When writing my chapter “Vernacular Collaboration: In Search of a New Taiwanese Identity through ‘Worshipping Japan’ and Resisting China” in Resistance in the Era of Nationalisms: Performing Identities in Taiwan and Hong Kong (2023), I noticed that many pro-China netizens attempt to defend their position by posing such a rhetorical question in the following format: “Am I becoming an ‘ally of the CCP’ if I conduct an act of X?”  

For example, a netizen nicknamed “King of War” triggered a controversial dispute in an online discussion forum when he criticised the movie Detention as “nonsense,” and “not a horror movie at all.” Against the backdrop of 1962 Taiwan, ruled by the authoritarian KMT government, Detention tells the story of a boy and a girl trapped in their high school and their experience of encountering ghosts. Among all the comments on memories of the White Terror period, King of War posted an irrelevant message that blamed Japan for its colonisation and the atrocities it committed against the Chinese and Taiwanese.   

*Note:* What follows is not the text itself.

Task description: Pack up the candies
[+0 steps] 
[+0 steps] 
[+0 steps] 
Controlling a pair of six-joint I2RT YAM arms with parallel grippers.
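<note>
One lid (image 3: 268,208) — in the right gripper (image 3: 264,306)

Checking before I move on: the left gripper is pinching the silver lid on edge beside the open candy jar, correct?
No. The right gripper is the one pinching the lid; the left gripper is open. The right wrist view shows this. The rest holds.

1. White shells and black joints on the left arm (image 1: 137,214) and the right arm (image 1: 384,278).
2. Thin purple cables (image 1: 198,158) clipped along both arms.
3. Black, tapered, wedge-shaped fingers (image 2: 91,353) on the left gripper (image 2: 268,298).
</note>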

While King of War expressed his dislike of Japan, other netizens found fault with his contradictory actions: “Look at how many Japanese characters you have used in your account! You Japan worshipper!;” and “If you don’t like Japan, go kiss China’s ass!” After receiving numerous labelling and bickering responses, King of War commented: “Am I becoming an ally of the CCP if I do not like the movie Detention?” 

Whether “Chinese spies” or “allies of the CCP” is used to compose this rhetorical question, people like the King of War might expect a “no” response from other netizens to deny their association with the CCP; yet they resist a Taiwan-centred historical narrative. King of War’s interference amid the discussion about Taiwan’s past demonstrates those pro-China Taiwanese people’s identity contradiction and discontent. Moreover, I find that two other terms: “worshipping Japan” (哈日) and “kissing China’s ass” (舔中), also frequently appeared in these controversial posts relating to individuals’ identity, in Taiwan’s online forums dedicated to Japanese pop culture.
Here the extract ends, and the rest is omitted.